During their experiments, no direct energy exchange occurred between the superconducting qubit and the acoustic resonator when the measurements were carried out. Instead, the qubit’s properties were made to rely on the number of phonons in the acoustic resonator, with no requirement to directly ‘touch’ the mechanical quantum state—visualize a theremin, the musical instrument in which the pitch relies on the position of one of the musician’s hands, without directly making physical contact with the instrument.

It is highly challenging to develop a hybrid system wherein the state of the resonator is reflected in the spectrum of the qubit. There are rigorous demands on how the duration of the quantum states can be continued both in the qubit and in the resonator before they vanish because of inadequacies in the material and external perturbations.

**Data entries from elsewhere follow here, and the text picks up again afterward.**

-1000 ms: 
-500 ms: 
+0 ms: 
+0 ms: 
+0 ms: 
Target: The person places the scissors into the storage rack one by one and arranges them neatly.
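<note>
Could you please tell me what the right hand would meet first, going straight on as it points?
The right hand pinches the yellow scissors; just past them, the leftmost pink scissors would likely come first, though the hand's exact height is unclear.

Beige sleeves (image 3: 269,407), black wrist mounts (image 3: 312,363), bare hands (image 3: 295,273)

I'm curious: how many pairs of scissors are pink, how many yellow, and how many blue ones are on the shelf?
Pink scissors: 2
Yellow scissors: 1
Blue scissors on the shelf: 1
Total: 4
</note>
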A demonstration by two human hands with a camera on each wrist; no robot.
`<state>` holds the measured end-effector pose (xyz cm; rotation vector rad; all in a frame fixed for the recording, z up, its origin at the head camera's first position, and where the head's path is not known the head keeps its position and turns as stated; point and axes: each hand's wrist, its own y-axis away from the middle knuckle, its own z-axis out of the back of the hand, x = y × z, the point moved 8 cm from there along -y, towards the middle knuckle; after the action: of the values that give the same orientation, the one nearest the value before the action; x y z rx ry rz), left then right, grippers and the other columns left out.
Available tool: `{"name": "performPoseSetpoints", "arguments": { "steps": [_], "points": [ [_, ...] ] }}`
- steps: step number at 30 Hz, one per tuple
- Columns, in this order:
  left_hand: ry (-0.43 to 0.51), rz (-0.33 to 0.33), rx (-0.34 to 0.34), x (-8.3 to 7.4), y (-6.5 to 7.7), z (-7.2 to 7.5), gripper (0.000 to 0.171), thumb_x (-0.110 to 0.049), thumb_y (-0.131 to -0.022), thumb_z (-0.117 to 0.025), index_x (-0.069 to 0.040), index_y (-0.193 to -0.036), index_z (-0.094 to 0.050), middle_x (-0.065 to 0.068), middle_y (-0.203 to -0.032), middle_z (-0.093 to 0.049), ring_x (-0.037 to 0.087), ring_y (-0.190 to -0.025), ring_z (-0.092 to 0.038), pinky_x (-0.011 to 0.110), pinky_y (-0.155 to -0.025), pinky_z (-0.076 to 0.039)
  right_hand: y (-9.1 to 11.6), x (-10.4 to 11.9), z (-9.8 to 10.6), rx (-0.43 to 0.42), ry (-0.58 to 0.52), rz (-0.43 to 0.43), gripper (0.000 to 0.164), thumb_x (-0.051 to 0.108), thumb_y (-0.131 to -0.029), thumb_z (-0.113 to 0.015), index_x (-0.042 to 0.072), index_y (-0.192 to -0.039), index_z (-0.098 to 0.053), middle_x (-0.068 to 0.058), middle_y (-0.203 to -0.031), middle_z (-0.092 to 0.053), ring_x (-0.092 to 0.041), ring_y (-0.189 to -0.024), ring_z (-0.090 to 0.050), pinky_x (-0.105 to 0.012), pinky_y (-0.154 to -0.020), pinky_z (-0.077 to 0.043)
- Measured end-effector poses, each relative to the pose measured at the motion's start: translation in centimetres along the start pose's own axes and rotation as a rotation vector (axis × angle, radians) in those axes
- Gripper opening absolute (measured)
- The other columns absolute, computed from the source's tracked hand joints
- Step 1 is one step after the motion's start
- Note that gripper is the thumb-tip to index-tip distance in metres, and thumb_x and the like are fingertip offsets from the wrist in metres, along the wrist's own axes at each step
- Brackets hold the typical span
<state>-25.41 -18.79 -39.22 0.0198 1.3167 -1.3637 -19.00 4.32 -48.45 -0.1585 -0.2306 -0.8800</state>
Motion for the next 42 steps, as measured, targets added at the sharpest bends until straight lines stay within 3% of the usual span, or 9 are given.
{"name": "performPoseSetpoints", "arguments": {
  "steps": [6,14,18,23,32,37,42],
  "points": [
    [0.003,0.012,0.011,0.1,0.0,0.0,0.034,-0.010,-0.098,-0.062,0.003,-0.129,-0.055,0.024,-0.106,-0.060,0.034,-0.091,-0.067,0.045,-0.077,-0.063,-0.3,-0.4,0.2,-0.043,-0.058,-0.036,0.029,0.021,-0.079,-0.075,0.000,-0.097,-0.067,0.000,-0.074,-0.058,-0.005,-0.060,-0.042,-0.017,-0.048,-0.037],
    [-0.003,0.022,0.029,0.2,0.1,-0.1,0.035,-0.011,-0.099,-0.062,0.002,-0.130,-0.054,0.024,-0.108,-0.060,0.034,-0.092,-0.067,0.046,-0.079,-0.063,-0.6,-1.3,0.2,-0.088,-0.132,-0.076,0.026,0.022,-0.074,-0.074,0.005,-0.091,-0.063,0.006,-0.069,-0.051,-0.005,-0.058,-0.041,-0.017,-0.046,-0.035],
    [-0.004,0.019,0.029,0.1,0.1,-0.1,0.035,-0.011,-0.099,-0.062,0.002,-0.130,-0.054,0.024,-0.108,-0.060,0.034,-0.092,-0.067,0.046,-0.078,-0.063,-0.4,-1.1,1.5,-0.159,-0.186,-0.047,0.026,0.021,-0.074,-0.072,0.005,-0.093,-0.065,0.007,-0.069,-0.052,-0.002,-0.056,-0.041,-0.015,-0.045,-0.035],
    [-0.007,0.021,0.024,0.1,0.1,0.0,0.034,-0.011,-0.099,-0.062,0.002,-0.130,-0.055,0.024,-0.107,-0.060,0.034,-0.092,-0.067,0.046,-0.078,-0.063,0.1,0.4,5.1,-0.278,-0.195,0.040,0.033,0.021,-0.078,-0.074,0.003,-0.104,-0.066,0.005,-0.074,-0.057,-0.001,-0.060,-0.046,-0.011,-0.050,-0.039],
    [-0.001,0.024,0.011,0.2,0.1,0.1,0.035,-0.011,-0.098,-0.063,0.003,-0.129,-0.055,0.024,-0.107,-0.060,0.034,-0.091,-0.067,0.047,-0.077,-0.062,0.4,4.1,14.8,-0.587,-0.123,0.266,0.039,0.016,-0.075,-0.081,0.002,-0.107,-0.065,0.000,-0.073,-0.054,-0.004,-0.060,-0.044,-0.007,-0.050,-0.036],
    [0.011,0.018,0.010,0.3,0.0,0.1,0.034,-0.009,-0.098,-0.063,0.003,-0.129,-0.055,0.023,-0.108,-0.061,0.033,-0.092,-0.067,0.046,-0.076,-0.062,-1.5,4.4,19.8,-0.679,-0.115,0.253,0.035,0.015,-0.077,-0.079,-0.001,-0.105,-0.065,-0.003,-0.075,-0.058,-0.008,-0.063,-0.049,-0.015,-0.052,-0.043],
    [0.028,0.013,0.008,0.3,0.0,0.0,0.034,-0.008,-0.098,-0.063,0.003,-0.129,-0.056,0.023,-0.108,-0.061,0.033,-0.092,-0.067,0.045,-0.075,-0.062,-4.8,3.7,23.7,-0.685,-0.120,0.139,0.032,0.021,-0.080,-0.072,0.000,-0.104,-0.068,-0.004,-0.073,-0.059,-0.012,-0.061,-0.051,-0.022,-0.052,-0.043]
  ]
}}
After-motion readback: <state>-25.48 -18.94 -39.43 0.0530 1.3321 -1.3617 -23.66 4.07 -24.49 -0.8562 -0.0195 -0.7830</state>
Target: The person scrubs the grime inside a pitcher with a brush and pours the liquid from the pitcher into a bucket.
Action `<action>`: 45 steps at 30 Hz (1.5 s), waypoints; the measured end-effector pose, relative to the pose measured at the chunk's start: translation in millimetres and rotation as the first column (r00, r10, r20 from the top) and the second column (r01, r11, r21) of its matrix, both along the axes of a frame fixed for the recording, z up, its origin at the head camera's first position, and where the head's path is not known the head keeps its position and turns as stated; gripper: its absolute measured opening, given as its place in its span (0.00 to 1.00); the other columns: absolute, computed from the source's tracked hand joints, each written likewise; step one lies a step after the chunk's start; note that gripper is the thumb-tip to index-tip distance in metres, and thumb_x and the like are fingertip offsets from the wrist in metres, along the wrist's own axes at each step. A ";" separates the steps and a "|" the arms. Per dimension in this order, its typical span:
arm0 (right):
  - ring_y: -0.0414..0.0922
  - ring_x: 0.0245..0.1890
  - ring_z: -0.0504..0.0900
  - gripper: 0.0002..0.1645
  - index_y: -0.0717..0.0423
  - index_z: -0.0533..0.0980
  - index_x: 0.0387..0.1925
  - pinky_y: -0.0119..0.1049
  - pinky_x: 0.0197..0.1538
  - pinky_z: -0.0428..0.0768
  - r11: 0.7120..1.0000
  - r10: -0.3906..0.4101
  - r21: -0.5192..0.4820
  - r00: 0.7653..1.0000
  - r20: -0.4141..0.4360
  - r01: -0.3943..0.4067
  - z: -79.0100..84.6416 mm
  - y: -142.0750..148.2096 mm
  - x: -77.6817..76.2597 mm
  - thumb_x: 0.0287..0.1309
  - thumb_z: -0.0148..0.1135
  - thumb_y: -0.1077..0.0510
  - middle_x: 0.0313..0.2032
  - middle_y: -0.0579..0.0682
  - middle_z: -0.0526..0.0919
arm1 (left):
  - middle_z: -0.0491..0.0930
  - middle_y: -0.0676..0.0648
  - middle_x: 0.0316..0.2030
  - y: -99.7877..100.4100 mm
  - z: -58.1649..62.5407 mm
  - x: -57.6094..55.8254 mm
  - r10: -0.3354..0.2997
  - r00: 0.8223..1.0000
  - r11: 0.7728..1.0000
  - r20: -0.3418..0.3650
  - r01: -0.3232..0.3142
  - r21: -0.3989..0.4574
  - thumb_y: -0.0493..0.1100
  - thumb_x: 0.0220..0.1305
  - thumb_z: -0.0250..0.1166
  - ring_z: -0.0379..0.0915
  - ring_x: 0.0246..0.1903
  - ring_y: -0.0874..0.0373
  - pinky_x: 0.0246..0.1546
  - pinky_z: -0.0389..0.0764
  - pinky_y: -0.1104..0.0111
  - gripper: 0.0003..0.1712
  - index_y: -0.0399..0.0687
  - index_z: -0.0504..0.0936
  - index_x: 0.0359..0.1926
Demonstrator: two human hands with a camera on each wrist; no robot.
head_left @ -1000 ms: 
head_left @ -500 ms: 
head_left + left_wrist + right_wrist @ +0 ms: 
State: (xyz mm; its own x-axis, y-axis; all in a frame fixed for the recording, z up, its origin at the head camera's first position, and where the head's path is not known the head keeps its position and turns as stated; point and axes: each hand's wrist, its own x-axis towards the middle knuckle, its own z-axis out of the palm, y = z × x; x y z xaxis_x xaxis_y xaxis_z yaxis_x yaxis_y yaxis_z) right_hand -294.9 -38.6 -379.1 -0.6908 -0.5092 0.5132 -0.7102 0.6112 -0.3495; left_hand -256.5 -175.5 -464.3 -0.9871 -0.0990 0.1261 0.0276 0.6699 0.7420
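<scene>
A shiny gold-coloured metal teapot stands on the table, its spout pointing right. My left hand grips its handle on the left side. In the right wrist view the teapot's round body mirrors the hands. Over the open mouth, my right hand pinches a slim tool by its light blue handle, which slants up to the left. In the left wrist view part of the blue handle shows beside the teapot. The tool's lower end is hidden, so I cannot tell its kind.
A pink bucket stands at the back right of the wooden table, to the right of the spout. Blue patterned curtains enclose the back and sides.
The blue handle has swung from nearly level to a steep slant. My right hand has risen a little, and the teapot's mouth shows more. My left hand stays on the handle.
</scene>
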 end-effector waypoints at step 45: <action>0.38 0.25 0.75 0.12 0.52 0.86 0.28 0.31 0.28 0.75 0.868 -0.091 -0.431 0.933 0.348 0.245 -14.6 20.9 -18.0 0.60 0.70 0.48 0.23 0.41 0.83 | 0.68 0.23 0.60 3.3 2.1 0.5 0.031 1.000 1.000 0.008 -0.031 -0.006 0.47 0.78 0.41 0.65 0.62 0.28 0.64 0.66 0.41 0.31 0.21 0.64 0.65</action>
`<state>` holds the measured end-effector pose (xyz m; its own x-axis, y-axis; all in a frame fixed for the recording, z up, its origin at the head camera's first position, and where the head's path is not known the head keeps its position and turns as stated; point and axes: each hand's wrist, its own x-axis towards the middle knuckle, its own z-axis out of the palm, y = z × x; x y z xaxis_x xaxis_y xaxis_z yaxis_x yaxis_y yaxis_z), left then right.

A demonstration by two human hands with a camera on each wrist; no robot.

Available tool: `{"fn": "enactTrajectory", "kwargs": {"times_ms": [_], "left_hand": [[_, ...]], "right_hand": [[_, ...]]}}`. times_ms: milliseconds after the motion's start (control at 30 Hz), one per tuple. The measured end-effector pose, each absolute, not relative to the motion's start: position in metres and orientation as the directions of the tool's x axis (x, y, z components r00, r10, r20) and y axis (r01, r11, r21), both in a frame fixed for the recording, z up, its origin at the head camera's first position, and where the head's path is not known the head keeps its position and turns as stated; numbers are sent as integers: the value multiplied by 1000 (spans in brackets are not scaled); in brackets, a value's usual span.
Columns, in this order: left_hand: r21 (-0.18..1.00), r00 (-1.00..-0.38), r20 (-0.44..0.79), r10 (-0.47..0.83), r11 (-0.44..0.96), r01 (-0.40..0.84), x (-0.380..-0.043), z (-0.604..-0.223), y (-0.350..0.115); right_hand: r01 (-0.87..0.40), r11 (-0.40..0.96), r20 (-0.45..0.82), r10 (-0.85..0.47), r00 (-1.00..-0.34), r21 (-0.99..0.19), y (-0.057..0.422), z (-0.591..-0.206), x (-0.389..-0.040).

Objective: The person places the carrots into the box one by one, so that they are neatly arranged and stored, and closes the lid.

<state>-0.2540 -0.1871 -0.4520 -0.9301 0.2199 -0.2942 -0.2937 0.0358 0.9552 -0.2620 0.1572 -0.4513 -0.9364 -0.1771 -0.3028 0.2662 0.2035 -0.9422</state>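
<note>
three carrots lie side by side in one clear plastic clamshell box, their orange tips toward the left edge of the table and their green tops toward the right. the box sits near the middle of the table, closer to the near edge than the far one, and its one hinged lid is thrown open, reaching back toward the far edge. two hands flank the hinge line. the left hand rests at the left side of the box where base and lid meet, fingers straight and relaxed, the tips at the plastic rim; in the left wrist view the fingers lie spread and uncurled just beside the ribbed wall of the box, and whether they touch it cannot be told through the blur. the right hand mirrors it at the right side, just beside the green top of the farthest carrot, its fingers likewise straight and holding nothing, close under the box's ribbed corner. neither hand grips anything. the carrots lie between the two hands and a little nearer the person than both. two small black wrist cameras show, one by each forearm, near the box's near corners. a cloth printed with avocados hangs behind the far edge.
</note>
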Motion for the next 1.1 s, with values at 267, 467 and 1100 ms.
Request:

Therefore, the job of the researchers was to extend the lifetimes of the qubit as well as the resonator quantum states. They successfully incorporated a series of enhancements, including a meticulous selection of the type of superconducting qubit employed and enclosing the hybrid device in a superconducting aluminum cavity to guarantee secure electromagnetic shielding.

Quantum Information on a Need-To-Know Basis

Having effectively engineered their system into the preferred operational regime (the ‘strong dispersive regime’), the researchers could gradually extract the phonon-number distribution in their acoustic resonator after stimulating it with various amplitudes.

Furthermore, they establish one single measurement (whether the number of phonons in the resonator is odd or even)—a so-called parity measurement—without acquiring anything else regarding the scattering of phonons. Gaining this detailed data is vital in several quantum-technological applications.

For instance, an alteration in parity (a changeover from an even to an odd number or vice versa) can signal that an error has impacted the quantum state and that amending is essential. Here, the to- be-modified state must not be damaged.

Before the execution of such error-correction arrangements is made possible, however, additional alteration of the hybrid system is essential to enhance the operations' fidelity. But quantum error correction is definitely not the only prospective application on the horizon.

There are plenty of stimulating theoretical suggestions in the scientific literature for both quantum-information protocols and fundamental studies that gain from the fact that the acoustic quantum states reside in enormous objects. These offer, for example, exclusive opportunities for investigating the scope of quantum mechanics within the limit of large systems or for utilizing the mechanical quantum platforms as sensors.

Journal Reference:

 von Uüpke, M., et al. (2022) Parity measurement in the strong dispersive regime of circuit quantum acoustodynamics. Nature Physics. doi.org/10.1038/s41567-022-01591-2.